TGIM ACTION IDEA: Allow for it. Don’t sit idly by while the seconds tick away (unless the “doing nothing” break is very valuable or invigorating for you). Be prepared for time-consuming “waits” with worthwhile time fillers. Today’s easily connected, digital world can keep you actively and gainfully engaged.

In a related vein, one minute-savvy way to reduce and maybe eliminate time-sucking low-return waits can be to –

● Shift time by the minute. If you want to be more aware of where your valuable minutes go, and want to raise awareness of others in the process, try thinking slightly off center.

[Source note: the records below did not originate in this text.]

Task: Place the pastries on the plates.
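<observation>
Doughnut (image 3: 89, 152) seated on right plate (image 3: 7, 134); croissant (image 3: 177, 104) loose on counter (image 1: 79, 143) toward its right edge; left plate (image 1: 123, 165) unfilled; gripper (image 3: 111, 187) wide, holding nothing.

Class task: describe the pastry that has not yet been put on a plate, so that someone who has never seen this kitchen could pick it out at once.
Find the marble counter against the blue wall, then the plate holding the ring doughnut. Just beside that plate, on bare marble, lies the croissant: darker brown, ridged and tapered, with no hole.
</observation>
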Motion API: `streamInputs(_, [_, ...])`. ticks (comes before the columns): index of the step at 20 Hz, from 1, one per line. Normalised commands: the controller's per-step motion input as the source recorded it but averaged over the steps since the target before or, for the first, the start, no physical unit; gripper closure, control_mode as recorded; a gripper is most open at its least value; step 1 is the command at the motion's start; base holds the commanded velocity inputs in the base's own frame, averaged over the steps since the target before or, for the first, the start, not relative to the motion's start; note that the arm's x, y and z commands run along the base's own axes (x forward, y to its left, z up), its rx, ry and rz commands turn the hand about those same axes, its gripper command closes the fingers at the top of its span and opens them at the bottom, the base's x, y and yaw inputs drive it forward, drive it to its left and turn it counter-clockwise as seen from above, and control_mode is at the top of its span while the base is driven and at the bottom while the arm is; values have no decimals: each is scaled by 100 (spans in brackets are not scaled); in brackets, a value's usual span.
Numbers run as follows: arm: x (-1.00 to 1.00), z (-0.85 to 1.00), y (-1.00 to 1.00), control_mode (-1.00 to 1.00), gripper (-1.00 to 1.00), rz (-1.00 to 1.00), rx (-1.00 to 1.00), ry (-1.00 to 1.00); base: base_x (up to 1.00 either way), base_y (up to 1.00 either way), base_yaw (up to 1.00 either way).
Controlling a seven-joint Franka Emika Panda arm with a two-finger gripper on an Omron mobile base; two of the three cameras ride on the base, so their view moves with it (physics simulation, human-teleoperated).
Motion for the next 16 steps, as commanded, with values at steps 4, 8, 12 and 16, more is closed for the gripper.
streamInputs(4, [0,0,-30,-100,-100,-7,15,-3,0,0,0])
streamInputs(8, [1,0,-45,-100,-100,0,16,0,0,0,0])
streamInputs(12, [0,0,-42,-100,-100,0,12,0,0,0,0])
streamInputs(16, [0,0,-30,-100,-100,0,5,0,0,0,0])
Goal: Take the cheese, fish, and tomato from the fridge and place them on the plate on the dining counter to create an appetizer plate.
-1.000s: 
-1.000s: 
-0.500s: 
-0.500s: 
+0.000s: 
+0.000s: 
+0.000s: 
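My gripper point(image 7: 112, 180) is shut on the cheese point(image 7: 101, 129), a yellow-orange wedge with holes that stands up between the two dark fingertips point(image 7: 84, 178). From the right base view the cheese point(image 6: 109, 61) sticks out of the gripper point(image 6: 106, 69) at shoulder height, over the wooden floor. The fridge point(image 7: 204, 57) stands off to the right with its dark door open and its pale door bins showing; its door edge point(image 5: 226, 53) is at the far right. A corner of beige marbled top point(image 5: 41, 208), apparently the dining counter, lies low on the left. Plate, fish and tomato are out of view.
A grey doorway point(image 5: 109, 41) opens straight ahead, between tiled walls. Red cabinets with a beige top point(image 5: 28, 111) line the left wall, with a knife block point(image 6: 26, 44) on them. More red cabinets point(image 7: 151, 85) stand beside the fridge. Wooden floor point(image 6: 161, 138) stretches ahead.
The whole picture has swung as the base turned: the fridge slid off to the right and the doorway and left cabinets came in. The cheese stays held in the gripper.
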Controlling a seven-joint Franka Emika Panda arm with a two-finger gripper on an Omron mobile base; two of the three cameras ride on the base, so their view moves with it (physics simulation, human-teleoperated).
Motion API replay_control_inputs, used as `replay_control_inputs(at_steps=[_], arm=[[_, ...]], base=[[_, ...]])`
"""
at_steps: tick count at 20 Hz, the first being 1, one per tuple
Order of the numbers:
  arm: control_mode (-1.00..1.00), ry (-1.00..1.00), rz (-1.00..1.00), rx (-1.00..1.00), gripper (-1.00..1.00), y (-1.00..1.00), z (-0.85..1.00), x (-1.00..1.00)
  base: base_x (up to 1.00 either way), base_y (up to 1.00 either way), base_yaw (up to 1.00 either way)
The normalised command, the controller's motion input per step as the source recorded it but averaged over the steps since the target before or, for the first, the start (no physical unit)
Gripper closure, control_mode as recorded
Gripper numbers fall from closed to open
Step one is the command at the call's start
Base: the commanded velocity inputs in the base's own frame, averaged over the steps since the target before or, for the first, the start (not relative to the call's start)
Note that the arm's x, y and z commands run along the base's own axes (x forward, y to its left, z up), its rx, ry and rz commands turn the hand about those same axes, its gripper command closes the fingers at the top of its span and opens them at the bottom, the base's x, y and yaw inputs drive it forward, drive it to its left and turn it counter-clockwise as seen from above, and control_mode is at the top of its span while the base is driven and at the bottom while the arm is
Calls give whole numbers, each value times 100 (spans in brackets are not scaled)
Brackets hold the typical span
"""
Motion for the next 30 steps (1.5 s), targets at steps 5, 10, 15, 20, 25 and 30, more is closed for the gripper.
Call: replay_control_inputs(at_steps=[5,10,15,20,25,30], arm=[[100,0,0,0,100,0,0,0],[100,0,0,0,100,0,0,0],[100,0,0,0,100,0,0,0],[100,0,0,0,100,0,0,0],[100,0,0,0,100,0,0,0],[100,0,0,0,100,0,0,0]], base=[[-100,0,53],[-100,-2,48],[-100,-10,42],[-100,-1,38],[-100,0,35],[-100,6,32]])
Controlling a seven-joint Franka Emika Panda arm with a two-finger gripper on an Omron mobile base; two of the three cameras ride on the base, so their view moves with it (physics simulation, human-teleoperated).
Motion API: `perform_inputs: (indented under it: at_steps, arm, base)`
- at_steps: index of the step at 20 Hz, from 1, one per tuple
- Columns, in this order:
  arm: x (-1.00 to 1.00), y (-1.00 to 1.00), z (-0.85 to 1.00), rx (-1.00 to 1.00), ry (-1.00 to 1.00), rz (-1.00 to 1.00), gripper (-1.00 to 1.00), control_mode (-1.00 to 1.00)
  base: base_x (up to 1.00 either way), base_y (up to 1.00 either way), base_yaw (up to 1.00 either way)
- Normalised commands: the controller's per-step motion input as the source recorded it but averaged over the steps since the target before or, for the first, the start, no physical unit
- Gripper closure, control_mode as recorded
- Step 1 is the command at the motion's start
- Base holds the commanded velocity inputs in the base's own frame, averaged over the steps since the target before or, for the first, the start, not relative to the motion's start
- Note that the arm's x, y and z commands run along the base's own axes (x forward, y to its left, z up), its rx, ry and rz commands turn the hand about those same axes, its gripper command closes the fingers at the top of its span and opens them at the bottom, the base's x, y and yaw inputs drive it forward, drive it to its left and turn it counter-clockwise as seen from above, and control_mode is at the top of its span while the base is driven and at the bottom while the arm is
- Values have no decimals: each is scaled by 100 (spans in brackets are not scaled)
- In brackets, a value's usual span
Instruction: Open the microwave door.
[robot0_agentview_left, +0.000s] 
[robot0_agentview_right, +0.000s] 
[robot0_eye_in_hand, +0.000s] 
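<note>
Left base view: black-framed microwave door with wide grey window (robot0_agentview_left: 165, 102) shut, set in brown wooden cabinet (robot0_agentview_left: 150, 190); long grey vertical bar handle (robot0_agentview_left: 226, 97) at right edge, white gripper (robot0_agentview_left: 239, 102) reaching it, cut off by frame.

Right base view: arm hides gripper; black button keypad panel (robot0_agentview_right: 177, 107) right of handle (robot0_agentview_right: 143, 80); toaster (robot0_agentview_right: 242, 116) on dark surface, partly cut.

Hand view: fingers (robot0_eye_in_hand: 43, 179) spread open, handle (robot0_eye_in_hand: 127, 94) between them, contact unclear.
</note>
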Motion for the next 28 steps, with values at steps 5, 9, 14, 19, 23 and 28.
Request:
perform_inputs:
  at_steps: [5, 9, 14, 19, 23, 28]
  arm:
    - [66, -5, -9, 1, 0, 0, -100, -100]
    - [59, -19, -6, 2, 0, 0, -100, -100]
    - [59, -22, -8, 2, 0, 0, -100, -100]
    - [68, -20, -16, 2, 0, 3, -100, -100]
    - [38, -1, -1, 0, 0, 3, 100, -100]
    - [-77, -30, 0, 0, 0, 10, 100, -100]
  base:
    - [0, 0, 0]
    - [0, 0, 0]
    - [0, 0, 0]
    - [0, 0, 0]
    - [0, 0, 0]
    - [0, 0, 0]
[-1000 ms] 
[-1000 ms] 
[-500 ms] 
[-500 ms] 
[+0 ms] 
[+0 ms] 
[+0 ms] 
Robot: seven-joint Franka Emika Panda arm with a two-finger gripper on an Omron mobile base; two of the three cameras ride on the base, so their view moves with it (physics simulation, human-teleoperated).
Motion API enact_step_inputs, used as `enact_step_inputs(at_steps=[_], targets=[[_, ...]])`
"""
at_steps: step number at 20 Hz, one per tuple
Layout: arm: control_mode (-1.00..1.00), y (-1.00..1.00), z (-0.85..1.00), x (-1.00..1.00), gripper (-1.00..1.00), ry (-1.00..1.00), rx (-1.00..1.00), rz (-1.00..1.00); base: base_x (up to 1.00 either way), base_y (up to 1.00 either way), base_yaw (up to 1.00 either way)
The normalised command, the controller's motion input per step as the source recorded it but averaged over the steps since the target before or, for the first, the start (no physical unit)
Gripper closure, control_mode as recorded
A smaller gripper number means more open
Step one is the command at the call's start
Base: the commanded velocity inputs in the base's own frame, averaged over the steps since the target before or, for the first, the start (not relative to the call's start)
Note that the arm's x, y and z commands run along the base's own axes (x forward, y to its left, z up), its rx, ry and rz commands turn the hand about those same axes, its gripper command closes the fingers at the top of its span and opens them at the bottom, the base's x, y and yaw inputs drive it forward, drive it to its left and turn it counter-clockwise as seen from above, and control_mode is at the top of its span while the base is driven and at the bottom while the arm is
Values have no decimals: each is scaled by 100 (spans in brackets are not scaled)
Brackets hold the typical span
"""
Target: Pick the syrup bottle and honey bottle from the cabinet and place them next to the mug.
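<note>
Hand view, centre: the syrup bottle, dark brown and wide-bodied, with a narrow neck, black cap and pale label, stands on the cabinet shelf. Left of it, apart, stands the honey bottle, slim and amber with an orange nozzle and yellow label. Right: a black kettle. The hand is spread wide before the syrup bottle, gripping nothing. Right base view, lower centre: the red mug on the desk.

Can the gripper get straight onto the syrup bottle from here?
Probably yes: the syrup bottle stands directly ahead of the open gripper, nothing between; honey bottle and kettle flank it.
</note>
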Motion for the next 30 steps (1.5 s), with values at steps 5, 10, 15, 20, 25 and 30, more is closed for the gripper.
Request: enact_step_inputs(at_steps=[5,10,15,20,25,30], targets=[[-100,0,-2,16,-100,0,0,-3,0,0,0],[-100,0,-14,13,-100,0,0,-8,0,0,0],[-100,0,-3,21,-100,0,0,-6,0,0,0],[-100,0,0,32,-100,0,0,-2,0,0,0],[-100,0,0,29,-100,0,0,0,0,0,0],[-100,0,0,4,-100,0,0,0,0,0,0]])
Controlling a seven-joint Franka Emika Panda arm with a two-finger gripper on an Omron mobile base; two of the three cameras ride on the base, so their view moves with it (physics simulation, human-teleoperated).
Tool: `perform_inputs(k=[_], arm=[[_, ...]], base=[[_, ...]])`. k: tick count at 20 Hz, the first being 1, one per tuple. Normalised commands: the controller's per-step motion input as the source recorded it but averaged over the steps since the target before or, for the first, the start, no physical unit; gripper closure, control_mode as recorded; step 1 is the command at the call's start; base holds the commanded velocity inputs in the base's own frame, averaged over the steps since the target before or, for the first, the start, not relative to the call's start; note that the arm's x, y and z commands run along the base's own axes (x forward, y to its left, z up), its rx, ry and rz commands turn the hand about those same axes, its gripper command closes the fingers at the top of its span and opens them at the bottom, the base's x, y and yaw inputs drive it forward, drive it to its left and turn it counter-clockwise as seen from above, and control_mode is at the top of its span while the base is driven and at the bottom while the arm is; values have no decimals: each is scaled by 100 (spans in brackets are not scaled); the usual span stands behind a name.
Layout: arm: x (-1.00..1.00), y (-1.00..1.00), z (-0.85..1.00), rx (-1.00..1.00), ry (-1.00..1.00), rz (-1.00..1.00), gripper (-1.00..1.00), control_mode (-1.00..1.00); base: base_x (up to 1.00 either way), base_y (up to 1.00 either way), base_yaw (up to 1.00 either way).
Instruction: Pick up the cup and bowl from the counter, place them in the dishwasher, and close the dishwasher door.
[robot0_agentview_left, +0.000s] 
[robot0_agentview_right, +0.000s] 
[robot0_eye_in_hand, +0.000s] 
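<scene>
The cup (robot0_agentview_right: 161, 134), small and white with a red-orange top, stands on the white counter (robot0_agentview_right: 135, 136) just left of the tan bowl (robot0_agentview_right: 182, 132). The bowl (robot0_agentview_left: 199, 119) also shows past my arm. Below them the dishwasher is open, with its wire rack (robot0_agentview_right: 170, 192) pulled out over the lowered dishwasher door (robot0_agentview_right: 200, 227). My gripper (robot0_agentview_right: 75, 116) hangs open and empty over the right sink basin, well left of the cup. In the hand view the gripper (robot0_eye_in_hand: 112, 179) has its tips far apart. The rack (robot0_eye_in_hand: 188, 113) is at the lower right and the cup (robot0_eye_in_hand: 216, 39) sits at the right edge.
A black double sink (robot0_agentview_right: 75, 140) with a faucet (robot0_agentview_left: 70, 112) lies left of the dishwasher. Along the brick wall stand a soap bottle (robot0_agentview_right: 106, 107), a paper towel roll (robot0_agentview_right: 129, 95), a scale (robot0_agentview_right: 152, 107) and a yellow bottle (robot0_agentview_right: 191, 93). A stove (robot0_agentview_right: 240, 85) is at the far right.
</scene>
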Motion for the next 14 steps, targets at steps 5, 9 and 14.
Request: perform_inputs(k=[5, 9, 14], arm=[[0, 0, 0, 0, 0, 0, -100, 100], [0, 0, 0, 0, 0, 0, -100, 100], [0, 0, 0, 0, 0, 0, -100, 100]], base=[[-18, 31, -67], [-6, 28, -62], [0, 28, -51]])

TGIM ACTION IDEA: Schedule a meeting to begin at 9:05 and end at 9:20. That’s the same quarter hour gathering alluded to above but, with off-center timing, people intrinsically understand that you’ll begin at 9:05 precisely and bring things to a close at 9:20 because that’s precisely what you said.

Think, “Half a mo’…” That kinda Cockney Brit sounding expression suggests a momentary pause – let’s say no longer than a minute -- when you reconsider something potentially major that you’re about to undertake.

TGIM ACTION IDEA: Before you leap, count to 10 (or 30 or 60) and decide what NOT to do. One of the worst ways to waste your time is to very efficiently decide to do that which does not need to be done by you at all. Use “half a mo …” to sort the wheat from the chaff. Choose the path that leads to the dough (or bread).
 
Is time up? In the headline I asked for a minute of your valuable time and, even if you read this at the “High Level Executive” reading speed I would guesstimate TGIM readers are capable of achieving, I’ve exceeded my request. 

So here’s a wrap-up –

Q: Would you invest $4 million of your enterprise’s hard-gained treasure in a 30-second SuperBowl commercial?
A: Not without some pretty carefully projected and tracked ROI, I hope. 

TGIM Challenge: Although time is not actual money, act as if you are the Chief Financial Officer of your time. Be the strategic business manager rather than passive caretaker of the minutes in your day. Approach your clock with an eye toward producing the best outcomes with the prudent investment of even the most piddling time resources.

Until next time.

Geoff Steck
Chief Catalyst
Alexander Publishing & Marketing
8 Depot Square
Englewood, NJ 07631
201-569-5373
tgimguy@gmail.com

P.S. I recommend to you that you take care of the minutes; for the hours will take care of themselves. Lord Chesterfield (1694-1773) advised that, long before the idea of Super Bowl.